Fechas para conmemorar

A Espartero, el Ayuntamiento le quitó su calle para dársela a Juan Ajuriaguerra. Bilbao sigue siendo la única capital del mundo que quita una calle a su libertador y se la deja a su sitiador, Zumalakarregi. Nada extraño, esto es un sanatorio de esquizofrenias. También el Gobierno vasco es crítico con los autos de los jueces cuando detienen a presuntos etarras.
Una de las cosas buenas que tienen las conmemoraciones es que nos demuestran que antes de Sabino Arana pasaron cosas, e incluso que algunas de esas cosas no fueron como las contó el Maestro. La semana pasada fue fina en conmemoraciones patrias, pero ya en la anterior, en un acto organizado por la Fundación Consejo España-EEUU, me enteré, ignorante de mí, que el primer embajador que tuvo el Reino de España que en los Estados Unidos, después de armar a su costa todo un ejército para luchar a favor de los rebeldes de Washington, fue el bilbaíno Diego María de Gardoqui. Éste, como suele ser normal, no tiene ni una calle en la Villa (el que la tiene es un pariente suyo que fue clérigo). Pero la del 2 de mayo fue una semana más importante en conmemoraciones, la semana del bicentenario. La familia real se dio un baño de multitudes en Móstoles, y no me extraña que el Rey elogiara en su discurso al pueblo que erigió la nación española, pues la familia real de entonces, sus antepasados, no es que se comportaran muy dignamente, pues se fueron a abdicar a Bayona y regalar todo un reino y sus colonias a Napoleón.

Efectivamente, fue el pueblo levantado en armas contra la invasión napoleónica el protagonista y el origen de la nación moderna: se puso a crearla en Cádiz y en el monte, ya que el principal obstáculo, que era precisamente la monarquía, no estaba presente. El heroico pueblo español, con un portugalujo como primer vencedor en Bailén -el general Castaños, anterior a Sabino Arana-, echó a los franceses con la ayuda del duque de Wellington, y la monarquía volvió. Lo hizo con un rey que fue llamado El Deseado y resultó la cosa más horrenda en política que hayamos padecido hasta la fecha, que devolvió a sus súbditos el absolutismo, la Inquisición y el viva las cadenas.

Pero los bilbaínos también celebramos ese dos de mayo, gracias a la Sociedad El Sitio, el levantamiento del último cerco carlista por el general Concha (no sé por qué, éste se ha salvado y sigue teniendo su calle). En esa jornada se le dio el premio de las libertades a Maite Pagazaurtundua, musa de la resistencia vasca, que hizo un magnífico discurso con un profundo sentido del humor, pues «es algo de lo que carecen los fanáticos», adujo.

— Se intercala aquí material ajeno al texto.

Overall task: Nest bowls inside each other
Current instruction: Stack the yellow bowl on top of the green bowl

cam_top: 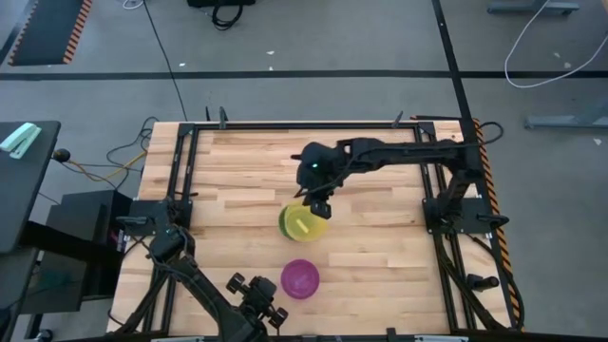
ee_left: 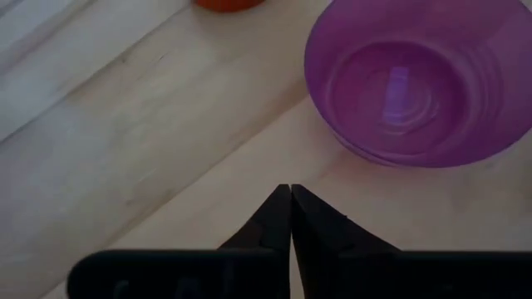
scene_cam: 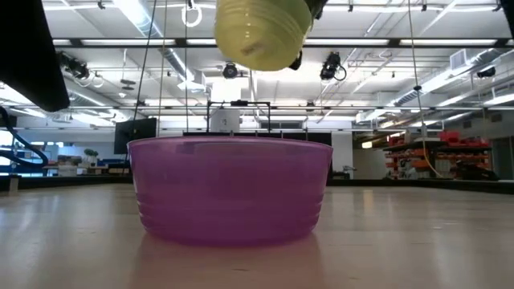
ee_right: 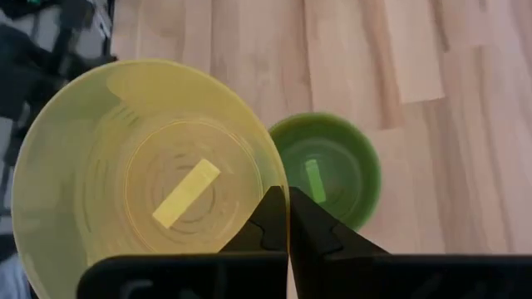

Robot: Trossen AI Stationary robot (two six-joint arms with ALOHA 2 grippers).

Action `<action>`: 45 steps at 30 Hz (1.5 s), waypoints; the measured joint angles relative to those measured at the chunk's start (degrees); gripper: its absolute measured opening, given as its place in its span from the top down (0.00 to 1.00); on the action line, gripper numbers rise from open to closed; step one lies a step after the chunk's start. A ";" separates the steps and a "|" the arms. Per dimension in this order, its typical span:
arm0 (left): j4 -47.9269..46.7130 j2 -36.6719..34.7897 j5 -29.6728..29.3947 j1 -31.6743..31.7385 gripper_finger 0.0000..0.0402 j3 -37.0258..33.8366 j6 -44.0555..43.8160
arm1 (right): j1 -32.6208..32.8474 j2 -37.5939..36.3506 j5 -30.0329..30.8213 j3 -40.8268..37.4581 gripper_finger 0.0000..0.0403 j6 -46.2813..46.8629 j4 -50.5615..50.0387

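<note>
Two glossy bowls in sight, translucent yellow bowl point(cam_top: 304, 223) pinched by its rim in right gripper point(cam_top: 320, 207) above table centre, purple bowl point(cam_top: 300, 278) at its six o'clock, left gripper point(ee_left: 290, 193) pressed together beside it.

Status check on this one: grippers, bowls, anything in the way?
Right gripper shut on yellow bowl, lifted above green bowl. Left gripper shut, idle near purple bowl. Nothing blocking.

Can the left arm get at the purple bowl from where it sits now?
Probably yes. The left gripper, fingers shut, sits just beside the purple bowl with only bare table between them. The right gripper holds the yellow bowl in the air, farther back, off that path.
</note>
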 joint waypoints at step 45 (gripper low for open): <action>-3.40 -0.09 -0.36 -2.76 0.96 0.00 -11.11 | -3.16 14.80 10.80 1.19 1.00 -13.77 4.67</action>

El alcalde estuvo bien, sus introducciones en euskera claman al cielo y remueve en su tumba a don Resurrección María de Azkue, pero estuvo bien. Aunque patinara yéndose a la primera guerra carlista, la de Isabel y Carlos María Isidro, treinta años antes. No era esa la guerra que conmemorábamos; en ella fuimos liberados por Espartero, que no tiene calle, aunque en su caso es peor. A Espartero, el hombre que pudo reinar -no es la fantasía de Kipling, pues Prim le ofreció el trono antes que a Amadeo de Saboya-, el Ayuntamiento le quitó su calle para dársela a Juan Ajuriaguerra. Bilbao sigue siendo en la actualidad la única capital del mundo que quita una calle a su libertador y se la deja a su sitiador, Zumalakarregi. Nada extraño, esto es un sanatorio de esquizofrenias. También el Gobierno vasco es crítico con los autos de los jueces cuando detienen a presuntos colaboradores de ETA.

Pero lo más importante de estas última fechas fue el documento consensuado por el Consejo Asesor del Euskera sobre la futura política lingüística. Significa nada menos que la recuperación de algo que creíamos muerto, la vuelta de la política, del acuerdo entre diferentes para resolver los problemas en común, y todo un varapalo a la filosofía secesionista o exclusivista. Porque esto es la política, lo otro es partidismo. Y ustedes me dirán, ¿por qué le llaman política cuando quiere decir partidismo? La contestación otro día; hoy ya me he pasado de líneas.